- RECORDED INFORMATION:
+++++

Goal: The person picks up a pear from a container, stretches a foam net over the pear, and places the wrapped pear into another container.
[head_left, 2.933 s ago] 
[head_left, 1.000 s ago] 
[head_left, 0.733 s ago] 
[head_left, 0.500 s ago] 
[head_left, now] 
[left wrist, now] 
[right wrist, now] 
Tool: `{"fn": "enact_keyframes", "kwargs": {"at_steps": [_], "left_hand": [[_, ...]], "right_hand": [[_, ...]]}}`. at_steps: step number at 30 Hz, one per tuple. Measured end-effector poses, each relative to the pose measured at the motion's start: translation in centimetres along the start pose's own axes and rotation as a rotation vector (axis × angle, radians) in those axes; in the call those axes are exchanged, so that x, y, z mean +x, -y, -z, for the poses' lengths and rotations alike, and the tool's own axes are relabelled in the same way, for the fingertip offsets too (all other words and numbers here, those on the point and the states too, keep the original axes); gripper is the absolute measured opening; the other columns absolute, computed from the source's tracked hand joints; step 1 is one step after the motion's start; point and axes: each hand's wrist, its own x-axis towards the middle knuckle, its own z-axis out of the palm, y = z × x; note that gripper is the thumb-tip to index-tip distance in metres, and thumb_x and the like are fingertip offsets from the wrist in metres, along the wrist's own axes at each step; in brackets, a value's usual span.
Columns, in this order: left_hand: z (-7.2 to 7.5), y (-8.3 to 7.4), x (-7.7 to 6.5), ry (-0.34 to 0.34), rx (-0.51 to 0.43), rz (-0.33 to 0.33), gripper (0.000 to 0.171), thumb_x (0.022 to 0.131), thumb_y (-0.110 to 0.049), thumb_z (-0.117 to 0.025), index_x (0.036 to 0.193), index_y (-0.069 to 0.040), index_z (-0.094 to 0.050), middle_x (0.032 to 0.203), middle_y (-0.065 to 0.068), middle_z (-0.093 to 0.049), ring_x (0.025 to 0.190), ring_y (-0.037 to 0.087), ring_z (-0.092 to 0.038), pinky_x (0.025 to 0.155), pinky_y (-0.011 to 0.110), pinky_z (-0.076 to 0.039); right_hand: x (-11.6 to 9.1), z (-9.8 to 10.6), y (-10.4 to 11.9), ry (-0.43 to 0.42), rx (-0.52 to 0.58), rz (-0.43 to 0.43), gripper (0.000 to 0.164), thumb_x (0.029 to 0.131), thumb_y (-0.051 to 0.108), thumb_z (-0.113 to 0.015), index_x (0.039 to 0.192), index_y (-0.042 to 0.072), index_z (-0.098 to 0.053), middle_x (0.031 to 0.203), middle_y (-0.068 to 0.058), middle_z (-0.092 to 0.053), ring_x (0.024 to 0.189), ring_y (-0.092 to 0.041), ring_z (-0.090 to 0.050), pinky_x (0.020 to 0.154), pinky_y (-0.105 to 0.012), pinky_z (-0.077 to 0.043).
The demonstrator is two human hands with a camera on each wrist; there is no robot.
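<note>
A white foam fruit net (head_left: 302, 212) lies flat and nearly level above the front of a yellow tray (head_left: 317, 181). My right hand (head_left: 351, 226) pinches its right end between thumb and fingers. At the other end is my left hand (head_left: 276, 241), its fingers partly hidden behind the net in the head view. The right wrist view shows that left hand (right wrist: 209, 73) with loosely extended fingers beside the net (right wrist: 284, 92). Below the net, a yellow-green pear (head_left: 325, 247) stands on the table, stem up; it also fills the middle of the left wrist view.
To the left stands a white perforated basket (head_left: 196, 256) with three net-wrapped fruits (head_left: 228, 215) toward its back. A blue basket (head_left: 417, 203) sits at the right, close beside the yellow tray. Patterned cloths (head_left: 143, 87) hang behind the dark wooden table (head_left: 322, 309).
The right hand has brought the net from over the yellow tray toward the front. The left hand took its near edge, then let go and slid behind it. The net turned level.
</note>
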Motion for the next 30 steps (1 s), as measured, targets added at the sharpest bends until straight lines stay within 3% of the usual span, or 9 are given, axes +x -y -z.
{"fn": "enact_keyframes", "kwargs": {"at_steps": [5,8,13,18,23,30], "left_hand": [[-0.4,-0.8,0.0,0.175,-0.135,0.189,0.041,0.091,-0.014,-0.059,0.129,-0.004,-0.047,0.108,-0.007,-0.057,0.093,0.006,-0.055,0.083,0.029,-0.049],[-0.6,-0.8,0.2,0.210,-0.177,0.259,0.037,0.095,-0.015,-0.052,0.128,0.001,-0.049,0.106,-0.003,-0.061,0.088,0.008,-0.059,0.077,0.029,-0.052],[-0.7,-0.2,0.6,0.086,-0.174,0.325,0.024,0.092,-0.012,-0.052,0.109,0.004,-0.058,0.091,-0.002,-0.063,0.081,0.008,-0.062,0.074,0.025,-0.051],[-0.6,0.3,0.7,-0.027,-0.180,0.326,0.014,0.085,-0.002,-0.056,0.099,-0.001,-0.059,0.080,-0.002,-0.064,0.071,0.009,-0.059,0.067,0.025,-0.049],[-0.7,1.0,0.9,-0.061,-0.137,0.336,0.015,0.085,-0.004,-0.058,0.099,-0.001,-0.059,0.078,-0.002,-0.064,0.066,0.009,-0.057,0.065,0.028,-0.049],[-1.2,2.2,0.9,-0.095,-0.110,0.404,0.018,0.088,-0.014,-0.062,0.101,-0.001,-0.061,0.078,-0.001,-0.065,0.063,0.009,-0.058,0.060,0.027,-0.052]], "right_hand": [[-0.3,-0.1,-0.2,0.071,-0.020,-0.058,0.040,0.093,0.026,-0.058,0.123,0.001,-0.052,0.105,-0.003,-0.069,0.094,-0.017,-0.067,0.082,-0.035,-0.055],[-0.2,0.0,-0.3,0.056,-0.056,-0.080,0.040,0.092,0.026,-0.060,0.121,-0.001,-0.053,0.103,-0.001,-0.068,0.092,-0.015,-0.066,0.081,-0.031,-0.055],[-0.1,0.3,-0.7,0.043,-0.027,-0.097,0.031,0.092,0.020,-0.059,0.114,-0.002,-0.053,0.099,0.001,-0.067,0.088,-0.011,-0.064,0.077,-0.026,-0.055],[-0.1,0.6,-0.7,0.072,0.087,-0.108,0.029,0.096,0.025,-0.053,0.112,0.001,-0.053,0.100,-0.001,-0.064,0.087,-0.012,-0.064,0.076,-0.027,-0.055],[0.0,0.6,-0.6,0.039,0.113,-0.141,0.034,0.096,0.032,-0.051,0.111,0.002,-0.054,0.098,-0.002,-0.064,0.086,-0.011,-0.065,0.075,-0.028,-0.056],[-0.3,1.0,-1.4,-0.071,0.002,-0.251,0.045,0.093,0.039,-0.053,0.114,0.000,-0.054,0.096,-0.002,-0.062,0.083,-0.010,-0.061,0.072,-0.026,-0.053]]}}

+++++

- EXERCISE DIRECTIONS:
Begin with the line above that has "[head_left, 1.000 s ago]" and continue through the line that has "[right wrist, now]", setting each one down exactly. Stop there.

- ANSWER TO THIS EXERCISE:
[head_left, 1.000 s ago] 
[head_left, 0.733 s ago] 
[head_left, 0.500 s ago] 
[head_left, now] 
[left wrist, now] 
[right wrist, now] 

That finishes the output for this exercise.